Trained Liberty vs. Liberty Training

What is the difference between Trained Liberty and Liberty Training? With the increasing interest in Liberty and Liberty play, I have noticed that there is a distinct difference between what I call Liberty Training or Tricks and Trained Liberty.

 Liberty has been around for some time in many ways shapes or forms. It is used in circuses, entertainment, and even movies and TV. This Liberty constitutes mostly what I call Trained Liberty and tricks at Liberty. It is distinctly different than Liberty training or play. Horses trained in Liberty are taught a lot of their cues in tack and under restraint of some kind as opposed to being at Liberty and free to come and go in the conversation as well as change the agenda if they want to. Liberty taught in round pens or small areas also constitutes the possibility of the horse not having the ability to leave the conversation, change the subject and be free to communicate in a two way conversation.

What Liberty Training looks like to me is a free flowing organic conversation that changes moment by moment. I have no feeling of what my horse "Should" be doing. Only a feeling of enjoying the conversation, and the companionship intertwined with whatever we may be playing with. Take the pressure off. There is a really nice space to train in when we do that. It opens door ways to more interesting, fun training for both horse and person. This does not mean you are not communicating or even communicating quite strongly at times, It just means there is no pressure to achieve a particular outcome or result. Just you saying something, and the horse is allowed to say something. And then you listen to what the horse says. Then you say something back that seems appropriate in that moment.
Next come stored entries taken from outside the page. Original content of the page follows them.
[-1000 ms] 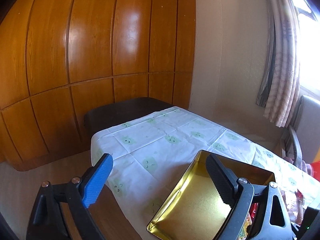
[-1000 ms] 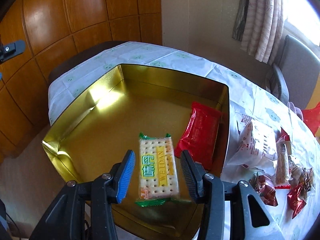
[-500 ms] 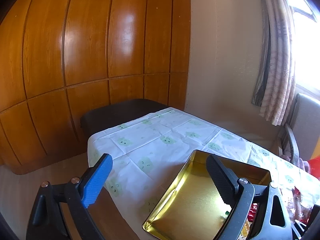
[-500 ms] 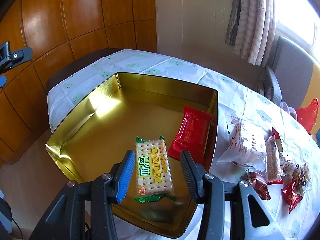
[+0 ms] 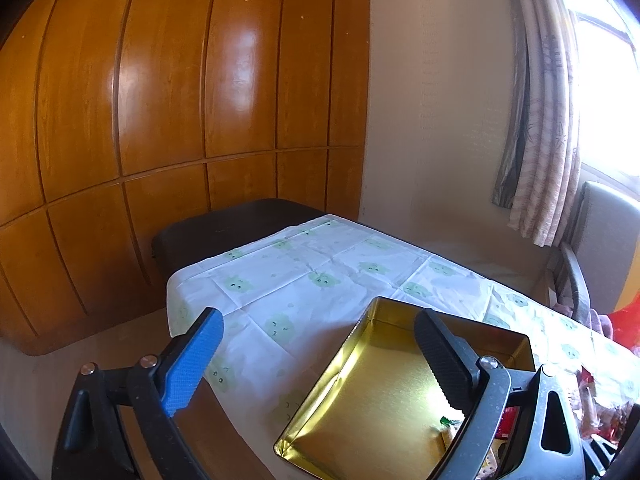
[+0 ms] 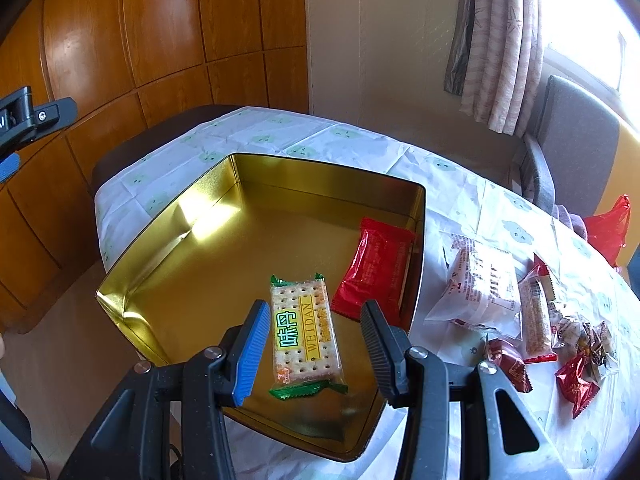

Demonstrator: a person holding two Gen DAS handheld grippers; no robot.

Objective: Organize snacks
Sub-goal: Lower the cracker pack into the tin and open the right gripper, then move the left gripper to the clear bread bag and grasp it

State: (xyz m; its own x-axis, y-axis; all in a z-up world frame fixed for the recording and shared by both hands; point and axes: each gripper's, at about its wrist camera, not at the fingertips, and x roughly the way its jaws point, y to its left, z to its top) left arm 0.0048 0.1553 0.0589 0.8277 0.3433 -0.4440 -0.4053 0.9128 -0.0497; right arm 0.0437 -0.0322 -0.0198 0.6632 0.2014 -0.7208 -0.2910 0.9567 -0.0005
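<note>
Wood-panelled walls back a worktop (image 6: 360,140) under a pale printed cloth. On it sits an open gold tin (image 6: 240,184) holding two snacks so far: a cracker packet (image 6: 306,338) and a red wrapped snack (image 6: 376,268). Several wrapped snacks (image 6: 528,312) lie on the cloth just right of the tin, not yet sorted. Right tool (image 6: 316,354) hangs spread and empty above the crackers; left tool (image 5: 320,356) is spread wide, empty too.

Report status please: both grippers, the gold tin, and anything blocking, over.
Left gripper open, empty. Right gripper open above cracker pack, which lies in gold tin beside red packet. Nothing in the way.
</note>
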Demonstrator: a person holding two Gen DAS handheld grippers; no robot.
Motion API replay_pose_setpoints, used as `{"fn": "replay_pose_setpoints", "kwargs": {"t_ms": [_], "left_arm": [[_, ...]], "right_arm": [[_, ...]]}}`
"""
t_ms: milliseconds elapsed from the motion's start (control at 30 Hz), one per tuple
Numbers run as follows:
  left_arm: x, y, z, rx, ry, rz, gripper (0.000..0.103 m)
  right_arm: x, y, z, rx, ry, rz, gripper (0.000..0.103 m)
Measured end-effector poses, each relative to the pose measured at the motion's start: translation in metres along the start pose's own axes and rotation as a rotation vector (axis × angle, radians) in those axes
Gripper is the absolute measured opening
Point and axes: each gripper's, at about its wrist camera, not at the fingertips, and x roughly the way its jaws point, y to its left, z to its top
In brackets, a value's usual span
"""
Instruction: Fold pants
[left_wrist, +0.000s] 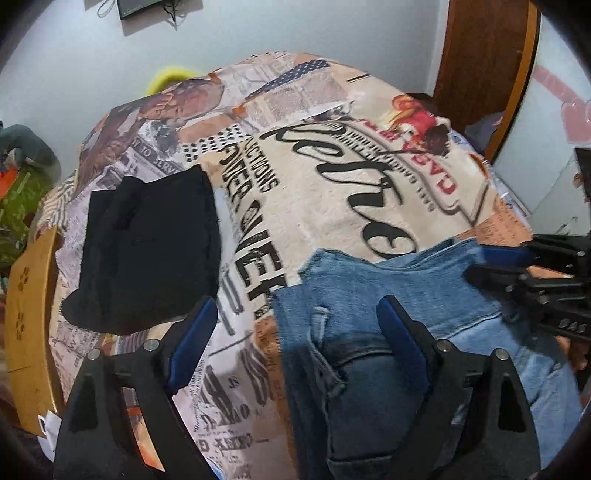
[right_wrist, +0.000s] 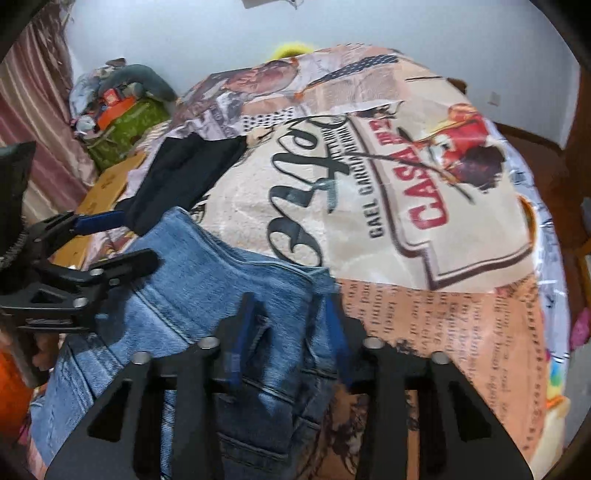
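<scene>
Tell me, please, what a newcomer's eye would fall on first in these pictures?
Probably the loud printed blanket covering the bed, with its red lettering and newspaper collage. Next, the blue jeans bunched at its near edge, the right gripper over a fold of denim and the left gripper wide open alongside. A folded black garment lies farther left.

One pair of blue jeans (left_wrist: 388, 295) lies under the right claw (right_wrist: 291, 314), one folded black garment (left_wrist: 147, 247) ahead-left of the left claw (left_wrist: 295, 317), on one printed blanket (left_wrist: 332, 166): two claws.
</scene>
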Motion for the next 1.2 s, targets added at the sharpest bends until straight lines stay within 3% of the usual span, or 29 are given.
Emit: {"fn": "replay_pose_setpoints", "kwargs": {"t_ms": [100,233,267,567,633,767,933,1100,1200], "left_arm": [[0.009,0.003,-0.005,-0.013,0.004,0.043,0.09],[0.02,0.008,-0.009,-0.046,0.026,0.029,0.09],[0.021,0.008,-0.01,-0.051,0.031,0.027,0.09],[0.003,0.011,-0.007,-0.067,0.029,-0.004,0.09],[-0.013,0.012,-0.006,-0.067,0.005,-0.011,0.09],[-0.05,0.013,-0.003,-0.051,-0.071,0.001,0.09],[-0.098,0.011,-0.008,-0.061,-0.174,-0.003,0.1],[-0.121,0.006,-0.019,-0.046,-0.191,0.016,0.101],[-0.121,0.005,-0.032,-0.057,-0.148,-0.049,0.101]], "right_arm": [[-0.001,0.002,-0.001,-0.016,-0.029,-0.015,0.021],[0.003,-0.002,-0.003,-0.002,-0.037,-0.022,0.019],[0.006,-0.003,-0.003,-0.001,-0.036,-0.042,0.013],[-0.013,0.005,-0.001,-0.014,-0.02,-0.112,0.013],[-0.026,0.009,-0.002,-0.031,-0.032,-0.135,0.017],[-0.054,0.019,-0.004,-0.066,-0.088,-0.171,0.043],[-0.087,0.035,-0.01,-0.096,-0.142,-0.178,0.054],[-0.111,0.051,-0.022,-0.126,-0.182,-0.178,0.069],[-0.115,0.057,-0.033,-0.138,-0.173,-0.172,0.076]]}}
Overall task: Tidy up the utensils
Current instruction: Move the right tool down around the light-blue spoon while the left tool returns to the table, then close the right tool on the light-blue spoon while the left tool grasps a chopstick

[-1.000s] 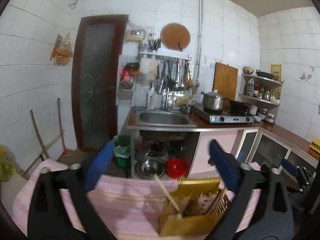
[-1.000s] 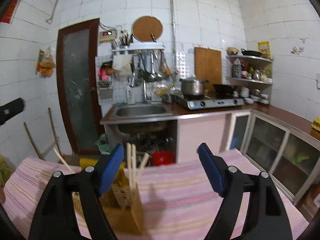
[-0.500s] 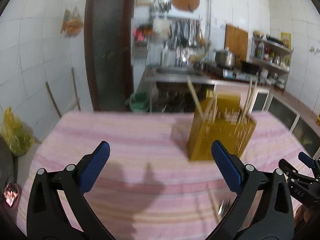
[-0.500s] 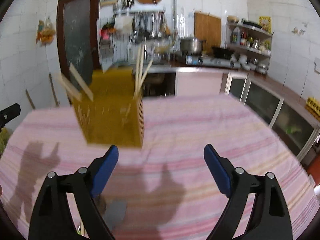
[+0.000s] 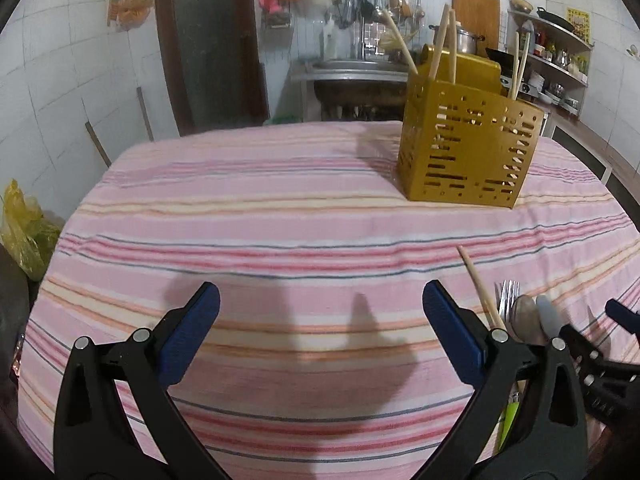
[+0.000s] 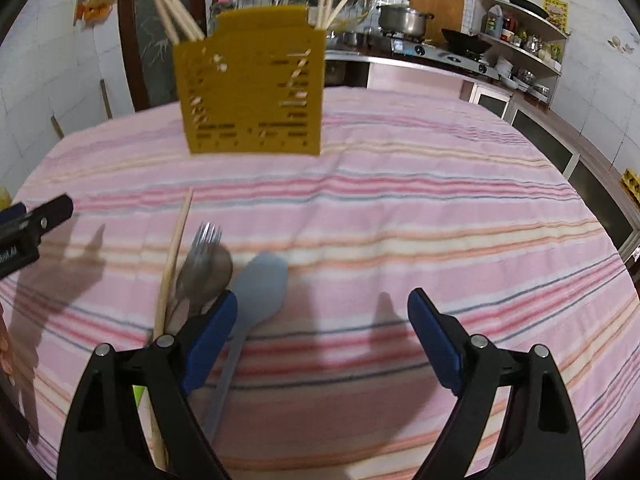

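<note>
Both my left gripper (image 5: 320, 332) and right gripper (image 6: 322, 340) are wide open, holding nothing. The fork (image 6: 202, 256), spoons and chopstick (image 6: 176, 248) lie on the tabletop (image 6: 400, 220), well apart from the yellow holder (image 6: 250, 80).

Right claw (image 6: 322, 320) jaws wide apart, nothing between them, over pink striped cloth (image 6: 420, 216). Yellow slotted utensil holder (image 6: 252, 88) stands upright at far side, wooden chopsticks (image 6: 176, 14) sticking out. Near left finger: loose chopstick (image 6: 176, 248), fork (image 6: 204, 252), metal spoon (image 6: 214, 276), grey spatula (image 6: 262, 284) lying together. Left claw tip (image 6: 36, 218) at left edge.
</note>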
I have hula hoops in my ring that are on the ground for figure guides and Mercury keeps showing me that he would like to work with the hula hoops when he is at Liberty. He clearly goes over to them and puts his front feet in the hoop. There are 4 and he will proceed to the next one and do the same. I have never taught him this and he offers it as his own idea. I am interested in this game he is showing me that he made up. Stand in the hoops with your front feet. I might then elaborate on this game by adding another piece to it. This to me, is the spirit of the Liberty play. It is free, organic and two way. Even when I am practicing more and more advanced Liberty play, I am always looking for my horses ideas, suggestions and input. I am always pleasantly surprised by what I get. I have a photo series of what to me shows the interaction I desire with my horse at Liberty. It is all spontaneous, co-creative, in the moment and a lot of fun! Happy New Year!